_What to produce:_
Go through the listing below and work out how many lines hold "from"; reply with the figure alone.
[[ Supplied data open ]]
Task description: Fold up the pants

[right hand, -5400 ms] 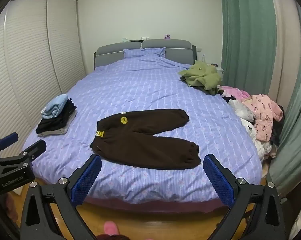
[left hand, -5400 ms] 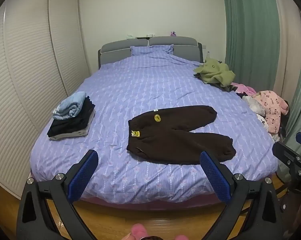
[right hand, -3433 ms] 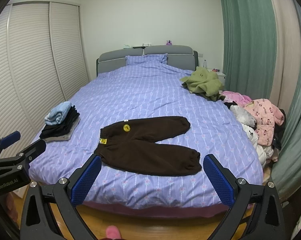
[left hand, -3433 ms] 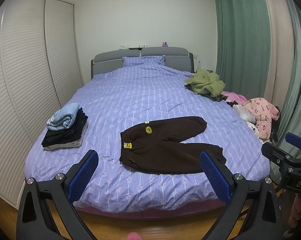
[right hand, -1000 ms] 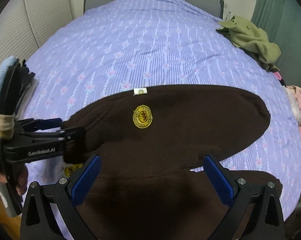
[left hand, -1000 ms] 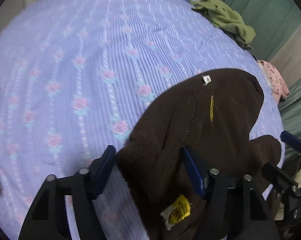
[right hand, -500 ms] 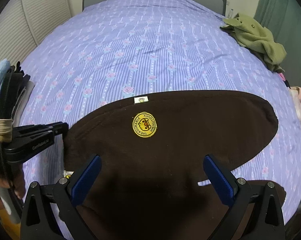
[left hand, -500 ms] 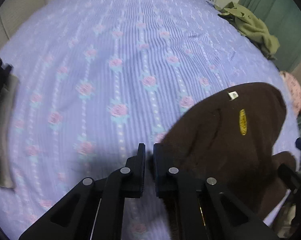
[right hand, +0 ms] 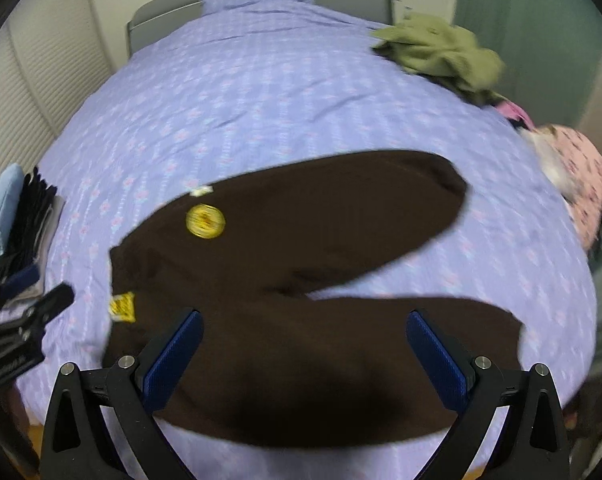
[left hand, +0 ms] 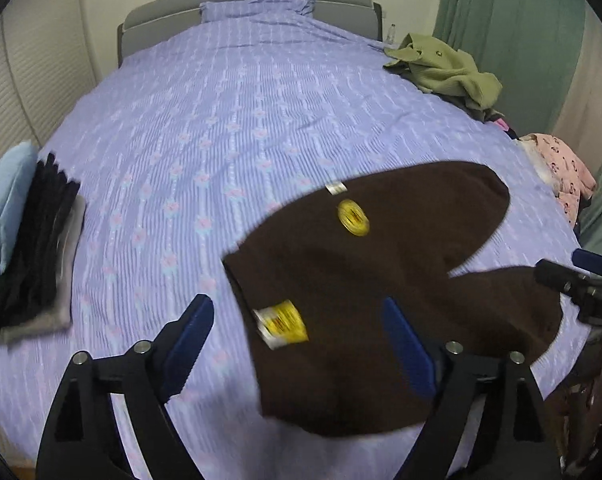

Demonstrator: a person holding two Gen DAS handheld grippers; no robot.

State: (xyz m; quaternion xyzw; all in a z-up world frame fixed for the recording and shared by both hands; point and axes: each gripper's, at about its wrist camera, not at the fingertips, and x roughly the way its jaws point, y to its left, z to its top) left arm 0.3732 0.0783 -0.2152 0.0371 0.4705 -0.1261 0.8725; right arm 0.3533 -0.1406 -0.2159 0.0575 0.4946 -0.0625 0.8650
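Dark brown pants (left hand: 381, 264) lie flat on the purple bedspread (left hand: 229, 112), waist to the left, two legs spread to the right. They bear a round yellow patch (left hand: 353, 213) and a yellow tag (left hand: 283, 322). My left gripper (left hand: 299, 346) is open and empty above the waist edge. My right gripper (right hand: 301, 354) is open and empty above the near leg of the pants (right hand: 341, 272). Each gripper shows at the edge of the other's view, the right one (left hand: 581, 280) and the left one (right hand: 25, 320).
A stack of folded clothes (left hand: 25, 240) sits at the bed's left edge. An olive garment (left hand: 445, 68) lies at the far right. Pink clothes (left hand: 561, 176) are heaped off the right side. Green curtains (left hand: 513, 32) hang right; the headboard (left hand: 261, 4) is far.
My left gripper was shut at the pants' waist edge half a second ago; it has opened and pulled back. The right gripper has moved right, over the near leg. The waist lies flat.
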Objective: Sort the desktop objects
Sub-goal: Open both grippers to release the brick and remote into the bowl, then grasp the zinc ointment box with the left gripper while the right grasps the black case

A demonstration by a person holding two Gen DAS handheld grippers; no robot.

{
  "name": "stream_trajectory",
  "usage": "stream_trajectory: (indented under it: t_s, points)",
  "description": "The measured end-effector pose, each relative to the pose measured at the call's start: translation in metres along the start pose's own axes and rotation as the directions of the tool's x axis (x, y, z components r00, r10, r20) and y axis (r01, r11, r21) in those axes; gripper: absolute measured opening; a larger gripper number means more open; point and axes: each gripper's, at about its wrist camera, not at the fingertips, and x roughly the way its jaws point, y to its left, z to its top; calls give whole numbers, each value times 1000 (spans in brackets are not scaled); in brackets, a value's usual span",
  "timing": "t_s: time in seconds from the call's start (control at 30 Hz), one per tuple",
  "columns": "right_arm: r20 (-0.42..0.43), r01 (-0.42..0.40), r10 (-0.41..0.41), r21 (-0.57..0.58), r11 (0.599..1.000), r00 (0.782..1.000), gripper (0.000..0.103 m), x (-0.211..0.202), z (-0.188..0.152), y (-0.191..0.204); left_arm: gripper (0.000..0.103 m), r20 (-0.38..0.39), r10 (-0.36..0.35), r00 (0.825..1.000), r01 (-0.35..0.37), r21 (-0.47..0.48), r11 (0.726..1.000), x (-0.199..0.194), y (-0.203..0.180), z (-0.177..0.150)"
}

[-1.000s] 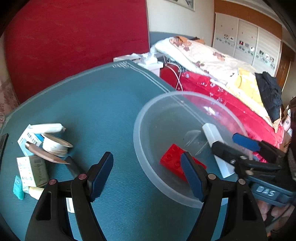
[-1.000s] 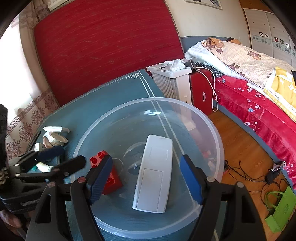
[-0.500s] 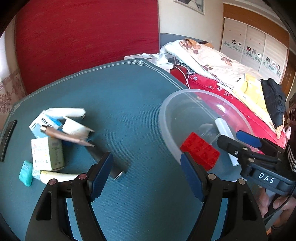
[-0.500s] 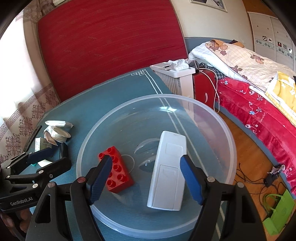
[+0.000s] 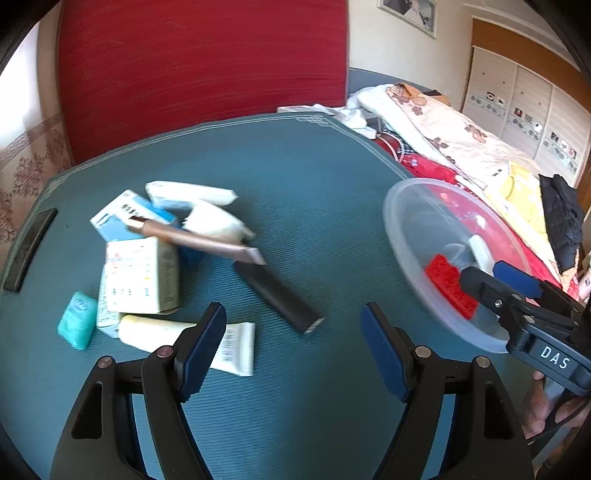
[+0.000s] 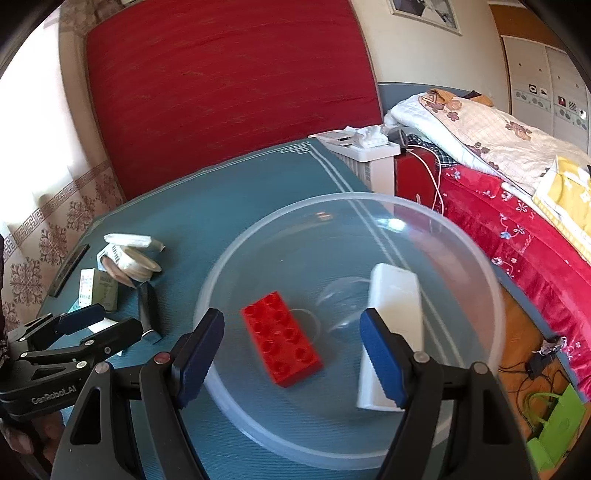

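Clear bowl is sitting at the table's right edge, holding a red brick and a white remote. Clutter pile is lying well left of it. Left gripper and right gripper are both hovering with jaws spread, empty.

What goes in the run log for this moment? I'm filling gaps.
left gripper: open, empty, over pile | right gripper: open, empty, over bowl | in bowl: red brick, white remote

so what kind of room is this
Most likely a bedroom in a home: a bed piled with quilts sits beside the table, wardrobe doors line the far wall, and a framed picture hangs above.
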Motion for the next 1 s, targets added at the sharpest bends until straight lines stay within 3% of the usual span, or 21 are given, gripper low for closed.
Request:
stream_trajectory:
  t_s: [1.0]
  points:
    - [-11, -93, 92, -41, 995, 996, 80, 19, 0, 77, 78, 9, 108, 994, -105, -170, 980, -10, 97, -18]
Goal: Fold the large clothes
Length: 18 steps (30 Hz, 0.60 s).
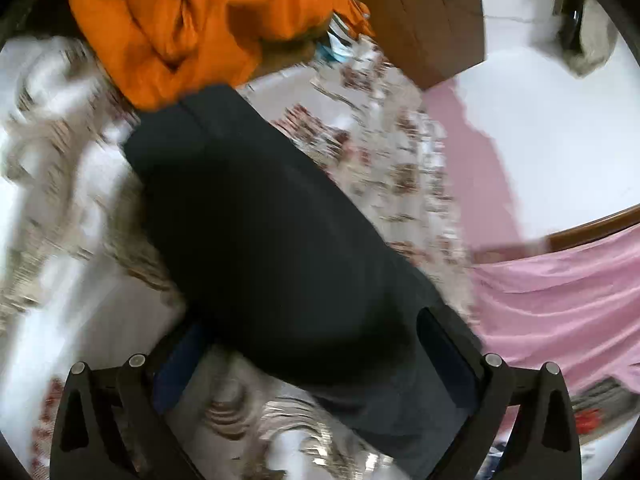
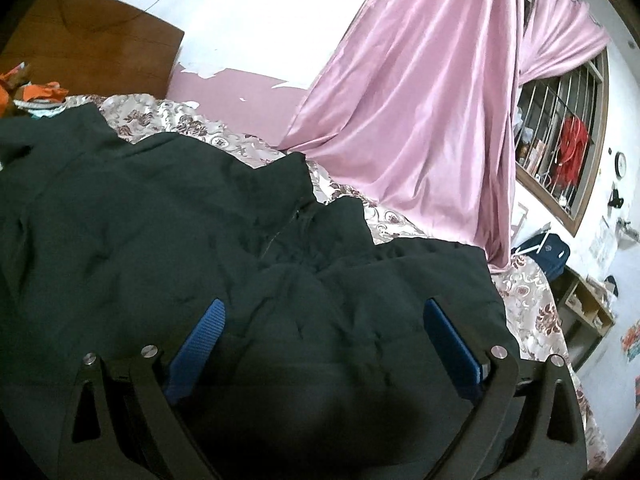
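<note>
A floral-patterned bedspread [image 2: 532,292] covers the bed. On it lies the large dark padded jacket [image 2: 168,232], spread below the brown wooden headboard [image 2: 88,40]. Left of the jacket's top, an orange garment [image 1: 188,28] is heaped. Right of the headboard hang pink satin curtains [image 2: 420,92] beside a barred window [image 2: 560,140]. The left tool [image 1: 316,356] and right tool [image 2: 320,340] both stand spread wide over the jacket, grasping nothing.
</note>
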### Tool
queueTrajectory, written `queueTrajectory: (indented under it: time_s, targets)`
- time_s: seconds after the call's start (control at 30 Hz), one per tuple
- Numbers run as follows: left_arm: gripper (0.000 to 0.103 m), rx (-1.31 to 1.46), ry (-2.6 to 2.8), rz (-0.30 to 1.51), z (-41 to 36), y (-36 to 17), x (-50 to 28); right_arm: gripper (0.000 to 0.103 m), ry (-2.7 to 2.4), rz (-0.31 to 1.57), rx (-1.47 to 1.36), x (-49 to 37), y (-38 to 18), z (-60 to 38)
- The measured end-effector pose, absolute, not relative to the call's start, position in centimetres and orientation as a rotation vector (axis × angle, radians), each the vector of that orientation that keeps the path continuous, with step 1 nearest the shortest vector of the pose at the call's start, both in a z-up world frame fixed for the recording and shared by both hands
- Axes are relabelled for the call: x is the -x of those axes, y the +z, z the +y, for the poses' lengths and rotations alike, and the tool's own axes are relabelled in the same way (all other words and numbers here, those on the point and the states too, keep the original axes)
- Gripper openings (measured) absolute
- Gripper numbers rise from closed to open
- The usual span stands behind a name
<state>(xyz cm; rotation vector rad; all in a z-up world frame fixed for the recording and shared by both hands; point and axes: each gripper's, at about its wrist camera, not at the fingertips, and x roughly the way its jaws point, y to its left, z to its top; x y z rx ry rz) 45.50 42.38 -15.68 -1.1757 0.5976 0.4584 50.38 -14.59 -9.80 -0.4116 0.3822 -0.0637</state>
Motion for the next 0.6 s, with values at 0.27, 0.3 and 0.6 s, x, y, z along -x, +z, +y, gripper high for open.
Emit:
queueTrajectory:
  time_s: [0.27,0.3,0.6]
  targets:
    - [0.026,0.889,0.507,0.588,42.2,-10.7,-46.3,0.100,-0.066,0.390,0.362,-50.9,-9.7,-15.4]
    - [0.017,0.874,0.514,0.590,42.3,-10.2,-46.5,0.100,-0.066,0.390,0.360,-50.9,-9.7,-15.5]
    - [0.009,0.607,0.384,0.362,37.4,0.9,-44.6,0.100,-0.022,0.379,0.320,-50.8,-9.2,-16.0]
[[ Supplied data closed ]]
_Written reply:_
2